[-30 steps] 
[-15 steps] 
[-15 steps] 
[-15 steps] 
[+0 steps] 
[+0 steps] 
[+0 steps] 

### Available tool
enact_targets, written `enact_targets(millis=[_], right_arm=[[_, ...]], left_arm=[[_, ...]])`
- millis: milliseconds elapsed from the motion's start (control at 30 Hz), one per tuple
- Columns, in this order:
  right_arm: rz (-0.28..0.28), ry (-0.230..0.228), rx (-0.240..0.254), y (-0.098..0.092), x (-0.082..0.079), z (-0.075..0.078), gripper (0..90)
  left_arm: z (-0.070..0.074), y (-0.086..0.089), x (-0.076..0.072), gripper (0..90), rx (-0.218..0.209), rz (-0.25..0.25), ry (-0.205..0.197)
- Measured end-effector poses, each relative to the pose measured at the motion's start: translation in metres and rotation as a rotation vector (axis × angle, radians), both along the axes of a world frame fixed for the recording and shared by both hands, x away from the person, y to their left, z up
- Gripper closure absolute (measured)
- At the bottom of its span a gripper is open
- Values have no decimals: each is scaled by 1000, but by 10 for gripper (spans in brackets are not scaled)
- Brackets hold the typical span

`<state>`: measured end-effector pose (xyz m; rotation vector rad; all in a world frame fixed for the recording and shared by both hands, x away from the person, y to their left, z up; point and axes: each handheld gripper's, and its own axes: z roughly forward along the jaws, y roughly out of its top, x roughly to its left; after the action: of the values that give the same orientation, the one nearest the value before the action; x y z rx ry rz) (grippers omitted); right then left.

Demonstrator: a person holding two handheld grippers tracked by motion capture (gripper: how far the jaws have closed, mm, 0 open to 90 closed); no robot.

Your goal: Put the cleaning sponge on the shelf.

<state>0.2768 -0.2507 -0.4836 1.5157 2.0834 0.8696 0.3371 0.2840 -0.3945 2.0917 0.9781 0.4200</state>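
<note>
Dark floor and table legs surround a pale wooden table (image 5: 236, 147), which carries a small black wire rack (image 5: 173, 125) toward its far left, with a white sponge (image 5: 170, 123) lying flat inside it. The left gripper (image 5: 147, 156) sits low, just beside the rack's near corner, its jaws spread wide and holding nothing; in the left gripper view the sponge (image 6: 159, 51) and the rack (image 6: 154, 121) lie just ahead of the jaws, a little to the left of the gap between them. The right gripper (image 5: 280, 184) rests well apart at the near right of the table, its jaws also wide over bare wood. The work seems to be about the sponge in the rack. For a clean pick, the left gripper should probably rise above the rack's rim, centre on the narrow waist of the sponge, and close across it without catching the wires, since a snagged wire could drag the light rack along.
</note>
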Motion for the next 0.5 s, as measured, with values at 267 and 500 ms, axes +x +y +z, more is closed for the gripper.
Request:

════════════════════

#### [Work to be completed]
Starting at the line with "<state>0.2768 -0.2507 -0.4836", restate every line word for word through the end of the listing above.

#### [Problem solution]
<state>0.2768 -0.2507 -0.4836 1.5157 2.0834 0.8696 0.3371 0.2840 -0.3945 2.0917 0.9781 0.4200</state>
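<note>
Dark floor and table legs surround a pale wooden table (image 5: 236, 147), which carries a small black wire rack (image 5: 173, 125) toward its far left, with a white sponge (image 5: 170, 123) lying flat inside it. The left gripper (image 5: 147, 156) sits low, just beside the rack's near corner, its jaws spread wide and holding nothing; in the left gripper view the sponge (image 6: 159, 51) and the rack (image 6: 154, 121) lie just ahead of the jaws, a little to the left of the gap between them. The right gripper (image 5: 280, 184) rests well apart at the near right of the table, its jaws also wide over bare wood. The work seems to be about the sponge in the rack. For a clean pick, the left gripper should probably rise above the rack's rim, centre on the narrow waist of the sponge, and close across it without catching the wires, since a snagged wire could drag the light rack along.
</note>
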Motion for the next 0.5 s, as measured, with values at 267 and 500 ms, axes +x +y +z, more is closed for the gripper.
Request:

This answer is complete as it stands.